How are MFM/RLL defect lists supposed to work?

Trixter · Jan 17, 2012

After retrieving data off of a 42MB Miniscribe, I decided to low-level format it. I used my DOS's hard drive utility, combined with the printed defect list on the top of the drive, to do this. However, things didn't go the way I expected them to go.

It was my understanding that once you entered the defect list into the utility and performed the LLF, the drive was then ready for use with the bad cylinders mapped out or something. What actually happened was this, in this order:

Executed menu option: Performed low-level format. Took 18 minutes (normal).
Executed menu option: Enter defect list
Executed menu option: "Format entries in defect list". (Just the defects were "formatted", operation over in 10-15 seconds)
Booted off of DOS disk, ran fdisk, ran format. Format choked on the same cyl/heads that were in the defect list, and marked them as bad.

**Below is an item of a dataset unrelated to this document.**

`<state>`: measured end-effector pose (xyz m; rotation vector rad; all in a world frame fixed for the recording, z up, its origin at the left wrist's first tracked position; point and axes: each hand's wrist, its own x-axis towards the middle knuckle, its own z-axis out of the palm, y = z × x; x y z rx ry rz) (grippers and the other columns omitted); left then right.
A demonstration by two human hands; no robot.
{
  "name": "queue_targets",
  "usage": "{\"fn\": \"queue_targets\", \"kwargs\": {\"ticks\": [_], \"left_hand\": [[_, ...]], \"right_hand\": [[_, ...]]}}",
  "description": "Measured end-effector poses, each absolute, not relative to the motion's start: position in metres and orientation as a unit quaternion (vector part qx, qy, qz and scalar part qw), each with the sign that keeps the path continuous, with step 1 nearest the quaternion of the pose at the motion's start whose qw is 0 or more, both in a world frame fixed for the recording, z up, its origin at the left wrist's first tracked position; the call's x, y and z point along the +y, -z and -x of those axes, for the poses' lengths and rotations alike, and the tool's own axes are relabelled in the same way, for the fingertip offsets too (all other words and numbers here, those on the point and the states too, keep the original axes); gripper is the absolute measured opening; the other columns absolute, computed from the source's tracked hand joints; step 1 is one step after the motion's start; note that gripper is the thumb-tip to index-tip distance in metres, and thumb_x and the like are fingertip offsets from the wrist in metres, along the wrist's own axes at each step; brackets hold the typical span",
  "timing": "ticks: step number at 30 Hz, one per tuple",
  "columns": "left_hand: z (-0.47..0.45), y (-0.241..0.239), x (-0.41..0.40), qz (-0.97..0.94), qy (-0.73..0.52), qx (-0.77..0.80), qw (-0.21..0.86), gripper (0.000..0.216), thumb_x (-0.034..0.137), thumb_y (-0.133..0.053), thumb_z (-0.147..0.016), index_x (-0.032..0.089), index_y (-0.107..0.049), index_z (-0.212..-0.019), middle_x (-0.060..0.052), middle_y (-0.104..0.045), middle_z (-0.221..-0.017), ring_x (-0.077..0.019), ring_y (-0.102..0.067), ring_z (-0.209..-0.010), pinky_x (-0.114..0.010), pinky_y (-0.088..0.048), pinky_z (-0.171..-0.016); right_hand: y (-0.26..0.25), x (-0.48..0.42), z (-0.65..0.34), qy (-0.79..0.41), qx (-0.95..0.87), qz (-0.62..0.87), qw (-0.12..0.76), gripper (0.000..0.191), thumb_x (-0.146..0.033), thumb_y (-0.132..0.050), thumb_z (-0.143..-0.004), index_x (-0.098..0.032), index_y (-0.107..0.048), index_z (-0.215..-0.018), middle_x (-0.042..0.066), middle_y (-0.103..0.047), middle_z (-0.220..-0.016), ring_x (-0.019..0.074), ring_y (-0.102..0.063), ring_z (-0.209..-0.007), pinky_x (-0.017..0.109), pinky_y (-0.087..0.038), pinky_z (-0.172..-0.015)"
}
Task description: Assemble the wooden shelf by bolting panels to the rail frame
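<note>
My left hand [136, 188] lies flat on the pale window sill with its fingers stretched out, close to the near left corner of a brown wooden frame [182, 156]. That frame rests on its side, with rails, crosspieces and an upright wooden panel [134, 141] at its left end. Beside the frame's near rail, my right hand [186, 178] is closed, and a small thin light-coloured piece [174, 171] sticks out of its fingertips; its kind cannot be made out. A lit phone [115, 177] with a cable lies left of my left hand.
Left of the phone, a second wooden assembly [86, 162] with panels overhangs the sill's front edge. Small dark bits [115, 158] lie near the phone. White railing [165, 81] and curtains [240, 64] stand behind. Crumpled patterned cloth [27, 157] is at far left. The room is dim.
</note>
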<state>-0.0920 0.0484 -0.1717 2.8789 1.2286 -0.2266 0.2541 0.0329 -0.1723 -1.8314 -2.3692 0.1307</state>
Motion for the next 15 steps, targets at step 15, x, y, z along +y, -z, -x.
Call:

The part that was unexpected, for me, was format.com choking on the entries in the defect list. I thought the point of the defect list was to somehow prepare the drive such that those entries were never seen/given by/to the operating system (ie. "mapped out" or similar terminology). Were my assumptions incorrect? Was the above sequence normal and expected?

If my assumptions are incorrect, what's the point of the defect list if the OS is just going to run into them and map them out anyway?

Chuck(G) · Jan 17, 2012

That's exactly the way things are supposed to work, Jim.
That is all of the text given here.